There was, inevitably, a backlash, with Nouveau falling “out of fashion” and sales dropping through the ’90s and into the new century. In response, says Franck, “We’re returning to our roots as a company, going back to our DNA, working one-on-one with growers.”

On many days, father and son spend hours in the vineyard fields, and during the Beaujolais harvest time, they’ll personally sample up to 300 different wines each day as they prepare their final Nouveau blend. Currently, Duboeuf sources wine for Beaujolais from 400 growers (about 200 through one cooperative), and buys 20 percent of the grapes in Beaujolais. Last year, Duboeuf shipped 150,000 cases to the United Sates, up 20 percent year-over-year. This year, he hopes to sell 2.5 million cases across the company portfolio.

 

Wine historian

Thrumming under Duboeuf’s business objectives is an overall aesthetic and cultural vision. In 1993, Georges opened the doors to Le Hameau Duboeuf, a museum displaying 3,000 historical artifacts dedicated to the 2,000-plus year history of winemaking.

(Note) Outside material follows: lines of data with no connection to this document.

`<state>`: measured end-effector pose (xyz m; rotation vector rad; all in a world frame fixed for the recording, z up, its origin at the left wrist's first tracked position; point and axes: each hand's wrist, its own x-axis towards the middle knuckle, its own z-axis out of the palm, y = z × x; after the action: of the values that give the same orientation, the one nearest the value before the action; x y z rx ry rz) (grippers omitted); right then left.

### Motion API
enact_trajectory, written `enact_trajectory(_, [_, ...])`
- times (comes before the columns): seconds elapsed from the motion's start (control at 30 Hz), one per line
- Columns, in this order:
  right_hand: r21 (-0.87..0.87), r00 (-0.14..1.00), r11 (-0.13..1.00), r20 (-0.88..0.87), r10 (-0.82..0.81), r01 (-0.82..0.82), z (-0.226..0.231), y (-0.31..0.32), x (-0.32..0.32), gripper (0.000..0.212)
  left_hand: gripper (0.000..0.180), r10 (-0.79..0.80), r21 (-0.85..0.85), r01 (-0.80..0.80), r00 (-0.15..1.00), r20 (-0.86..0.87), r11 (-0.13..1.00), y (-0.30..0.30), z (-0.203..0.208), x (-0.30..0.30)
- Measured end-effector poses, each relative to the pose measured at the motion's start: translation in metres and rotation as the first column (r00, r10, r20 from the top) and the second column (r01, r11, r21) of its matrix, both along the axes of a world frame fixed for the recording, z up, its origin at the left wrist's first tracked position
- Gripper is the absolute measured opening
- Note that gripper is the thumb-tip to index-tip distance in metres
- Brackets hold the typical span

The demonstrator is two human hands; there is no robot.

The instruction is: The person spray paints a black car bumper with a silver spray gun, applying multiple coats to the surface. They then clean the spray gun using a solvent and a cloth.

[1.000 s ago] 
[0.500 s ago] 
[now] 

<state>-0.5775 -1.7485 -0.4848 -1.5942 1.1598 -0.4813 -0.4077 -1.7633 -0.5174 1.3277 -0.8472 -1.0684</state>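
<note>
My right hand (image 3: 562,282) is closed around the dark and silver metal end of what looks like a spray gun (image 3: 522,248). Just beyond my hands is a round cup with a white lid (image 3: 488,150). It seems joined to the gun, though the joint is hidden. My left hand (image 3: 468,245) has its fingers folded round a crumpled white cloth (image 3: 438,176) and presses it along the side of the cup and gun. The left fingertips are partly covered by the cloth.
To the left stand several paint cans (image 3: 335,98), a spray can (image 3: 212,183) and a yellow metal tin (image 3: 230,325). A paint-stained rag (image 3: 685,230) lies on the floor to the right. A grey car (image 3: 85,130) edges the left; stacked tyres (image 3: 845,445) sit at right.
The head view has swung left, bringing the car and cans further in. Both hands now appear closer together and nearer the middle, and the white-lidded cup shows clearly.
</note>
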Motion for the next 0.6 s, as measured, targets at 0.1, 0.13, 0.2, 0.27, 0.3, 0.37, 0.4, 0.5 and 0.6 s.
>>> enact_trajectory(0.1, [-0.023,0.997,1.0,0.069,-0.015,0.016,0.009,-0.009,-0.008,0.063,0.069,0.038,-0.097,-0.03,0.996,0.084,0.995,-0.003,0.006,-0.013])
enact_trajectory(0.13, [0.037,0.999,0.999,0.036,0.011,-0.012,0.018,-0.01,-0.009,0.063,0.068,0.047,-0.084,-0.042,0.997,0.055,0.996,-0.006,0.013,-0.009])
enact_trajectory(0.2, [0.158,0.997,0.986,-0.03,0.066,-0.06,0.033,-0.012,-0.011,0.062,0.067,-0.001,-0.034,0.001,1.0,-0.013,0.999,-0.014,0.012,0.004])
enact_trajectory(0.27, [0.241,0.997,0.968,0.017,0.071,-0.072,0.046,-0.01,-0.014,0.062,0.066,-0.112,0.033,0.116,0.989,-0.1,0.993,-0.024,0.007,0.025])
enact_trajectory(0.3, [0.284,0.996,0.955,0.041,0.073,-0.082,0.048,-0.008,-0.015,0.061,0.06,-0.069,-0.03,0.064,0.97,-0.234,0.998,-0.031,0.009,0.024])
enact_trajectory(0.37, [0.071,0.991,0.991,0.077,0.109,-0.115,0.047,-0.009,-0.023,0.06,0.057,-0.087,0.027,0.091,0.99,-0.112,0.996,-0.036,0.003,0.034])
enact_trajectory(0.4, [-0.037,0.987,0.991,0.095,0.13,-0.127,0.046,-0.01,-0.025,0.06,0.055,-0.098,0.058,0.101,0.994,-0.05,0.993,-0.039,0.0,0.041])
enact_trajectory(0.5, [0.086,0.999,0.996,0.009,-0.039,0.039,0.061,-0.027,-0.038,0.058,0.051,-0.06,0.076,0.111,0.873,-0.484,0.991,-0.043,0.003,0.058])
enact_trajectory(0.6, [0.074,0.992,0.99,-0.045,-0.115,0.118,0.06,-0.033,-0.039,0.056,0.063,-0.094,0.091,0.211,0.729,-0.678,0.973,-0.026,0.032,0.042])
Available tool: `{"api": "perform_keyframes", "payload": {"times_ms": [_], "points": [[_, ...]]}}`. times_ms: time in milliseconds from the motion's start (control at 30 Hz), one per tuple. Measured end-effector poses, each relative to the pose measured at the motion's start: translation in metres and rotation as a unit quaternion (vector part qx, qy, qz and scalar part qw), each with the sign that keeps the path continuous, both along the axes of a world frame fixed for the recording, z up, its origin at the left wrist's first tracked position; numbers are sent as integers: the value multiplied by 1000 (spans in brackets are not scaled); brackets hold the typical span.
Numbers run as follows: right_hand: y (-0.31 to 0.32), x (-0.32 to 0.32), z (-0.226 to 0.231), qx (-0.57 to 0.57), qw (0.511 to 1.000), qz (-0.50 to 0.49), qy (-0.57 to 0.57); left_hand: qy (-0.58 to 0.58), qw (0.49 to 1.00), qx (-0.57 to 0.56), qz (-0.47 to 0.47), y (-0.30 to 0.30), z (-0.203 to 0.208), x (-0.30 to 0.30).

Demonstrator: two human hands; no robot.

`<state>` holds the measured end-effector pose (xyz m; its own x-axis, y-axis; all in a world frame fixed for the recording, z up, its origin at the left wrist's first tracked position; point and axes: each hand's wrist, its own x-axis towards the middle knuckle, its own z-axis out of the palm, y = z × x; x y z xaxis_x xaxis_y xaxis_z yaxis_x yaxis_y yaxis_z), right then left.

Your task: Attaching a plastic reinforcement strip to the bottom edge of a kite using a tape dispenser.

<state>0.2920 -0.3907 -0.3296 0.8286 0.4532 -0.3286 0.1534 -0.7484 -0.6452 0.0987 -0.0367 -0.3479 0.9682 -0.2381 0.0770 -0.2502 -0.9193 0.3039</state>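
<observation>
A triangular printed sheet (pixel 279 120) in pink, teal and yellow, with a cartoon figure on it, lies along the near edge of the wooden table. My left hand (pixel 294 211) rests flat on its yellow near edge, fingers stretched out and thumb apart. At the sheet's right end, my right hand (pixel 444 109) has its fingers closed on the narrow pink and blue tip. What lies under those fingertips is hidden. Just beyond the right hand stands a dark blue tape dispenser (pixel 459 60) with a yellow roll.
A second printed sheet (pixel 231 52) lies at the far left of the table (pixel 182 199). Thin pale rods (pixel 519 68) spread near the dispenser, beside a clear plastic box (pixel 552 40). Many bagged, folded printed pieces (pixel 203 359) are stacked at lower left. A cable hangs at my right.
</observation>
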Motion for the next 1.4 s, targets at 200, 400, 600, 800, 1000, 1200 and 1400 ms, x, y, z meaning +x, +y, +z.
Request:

The museum is based on a vision he had as a child; the first iteration of it was on the grounds of his family’s vineyard in the Maconnais. He opened a tasting room, featuring themed wall murals he painted (pictures of these paintings are being published here for the first time) that laid out his plans for the museum, from its layout to the type of artifacts it would showcase.

As Franck takes on more of the day-to-day duties at Duboeuf, his vision for the company is beginning to emerge from the long shadow of his father’s. His most visible project is the new Beaujolais Nouveau rosé, which debuted in 2018 right alongside the regular Nouveau and also made from gamay grapes grown in the AOC.

Is the world ready for mid-range rosé all year? Demand has grown steadily, with sales increasing more than 53 percent last year, but consumption—especially in the U.S.—spikes during the summer months. If America embraces the pink this winter, it will be a game-changer for Duboeuf.

Lightning does occasionally strike twice, but for now, Franck and Georges are playing it cool. For this initial release, they’ve produced 20,000 cases of rosé, just a fraction of the 375,000 cases of Beaujolais Nouveau.